• [Activity] The material must be copied out exactly, line for line.

• [Input data]
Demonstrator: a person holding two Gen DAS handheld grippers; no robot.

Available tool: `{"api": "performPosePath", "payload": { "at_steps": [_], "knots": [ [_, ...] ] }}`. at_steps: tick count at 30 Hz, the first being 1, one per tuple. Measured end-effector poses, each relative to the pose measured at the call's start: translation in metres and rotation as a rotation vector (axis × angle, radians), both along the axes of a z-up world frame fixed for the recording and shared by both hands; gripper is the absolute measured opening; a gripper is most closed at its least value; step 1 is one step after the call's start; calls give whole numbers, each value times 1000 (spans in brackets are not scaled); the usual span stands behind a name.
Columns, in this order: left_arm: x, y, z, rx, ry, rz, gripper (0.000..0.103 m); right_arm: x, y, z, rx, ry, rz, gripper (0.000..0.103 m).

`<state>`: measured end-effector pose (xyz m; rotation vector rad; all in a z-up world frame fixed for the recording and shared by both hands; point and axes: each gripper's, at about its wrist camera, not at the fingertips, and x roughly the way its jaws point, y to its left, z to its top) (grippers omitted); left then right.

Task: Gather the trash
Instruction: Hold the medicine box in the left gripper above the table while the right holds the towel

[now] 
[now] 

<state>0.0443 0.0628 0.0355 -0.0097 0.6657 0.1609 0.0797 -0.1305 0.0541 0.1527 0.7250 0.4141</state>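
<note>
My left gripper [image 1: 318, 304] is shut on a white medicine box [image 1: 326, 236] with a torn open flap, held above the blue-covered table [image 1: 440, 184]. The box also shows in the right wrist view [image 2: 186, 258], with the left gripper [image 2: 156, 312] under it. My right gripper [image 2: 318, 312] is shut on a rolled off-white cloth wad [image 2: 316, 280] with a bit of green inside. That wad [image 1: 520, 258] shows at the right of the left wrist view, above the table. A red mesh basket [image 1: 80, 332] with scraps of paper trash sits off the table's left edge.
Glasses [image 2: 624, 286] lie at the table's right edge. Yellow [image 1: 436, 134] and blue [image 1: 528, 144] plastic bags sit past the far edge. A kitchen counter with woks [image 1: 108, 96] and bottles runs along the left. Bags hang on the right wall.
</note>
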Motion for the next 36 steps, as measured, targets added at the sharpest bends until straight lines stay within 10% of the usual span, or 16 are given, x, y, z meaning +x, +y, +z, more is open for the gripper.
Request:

• [Solution for this task]
Demonstrator: a person holding two Gen DAS handheld grippers; no robot.

Available tool: `{"api": "performPosePath", "payload": { "at_steps": [_], "knots": [ [_, ...] ] }}`. at_steps: tick count at 30 Hz, the first being 1, one per tuple. Measured end-effector poses, each relative to the pose measured at the call's start: translation in metres and rotation as a rotation vector (axis × angle, radians), both along the axes of a z-up world frame fixed for the recording and shared by both hands; gripper is the absolute measured opening; a gripper is most closed at its least value; step 1 is one step after the call's start; calls give whole numbers, each value times 1000 (spans in brackets are not scaled); the usual span stands behind a name.
Columns, in this order: left_arm: x, y, z, rx, ry, rz, gripper (0.000..0.103 m); right_arm: x, y, z, rx, ry, rz, gripper (0.000..0.103 m).

`<state>`: measured end-effector pose (xyz m; rotation vector rad; all in a z-up world frame fixed for the recording and shared by both hands; point and axes: each gripper's, at about its wrist camera, not at the fingertips, and x roughly the way its jaws point, y to its left, z to its top) (grippers omitted); left then right.

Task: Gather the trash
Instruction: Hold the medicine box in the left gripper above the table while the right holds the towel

[now] 
[now] 

<state>0.0443 0.0628 0.0355 -0.0097 0.6657 0.1609 0.0797 -0.1305 0.0541 0.1527 0.7250 0.4141</state>
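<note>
My left gripper [image 1: 318, 304] is shut on a white medicine box [image 1: 326, 236] with a torn open flap, held above the blue-covered table [image 1: 440, 184]. The box also shows in the right wrist view [image 2: 186, 258], with the left gripper [image 2: 156, 312] under it. My right gripper [image 2: 318, 312] is shut on a rolled off-white cloth wad [image 2: 316, 280] with a bit of green inside. That wad [image 1: 520, 258] shows at the right of the left wrist view, above the table. A red mesh basket [image 1: 80, 332] with scraps of paper trash sits off the table's left edge.
Glasses [image 2: 624, 286] lie at the table's right edge. Yellow [image 1: 436, 134] and blue [image 1: 528, 144] plastic bags sit past the far edge. A kitchen counter with woks [image 1: 108, 96] and bottles runs along the left. Bags hang on the right wall.
</note>
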Motion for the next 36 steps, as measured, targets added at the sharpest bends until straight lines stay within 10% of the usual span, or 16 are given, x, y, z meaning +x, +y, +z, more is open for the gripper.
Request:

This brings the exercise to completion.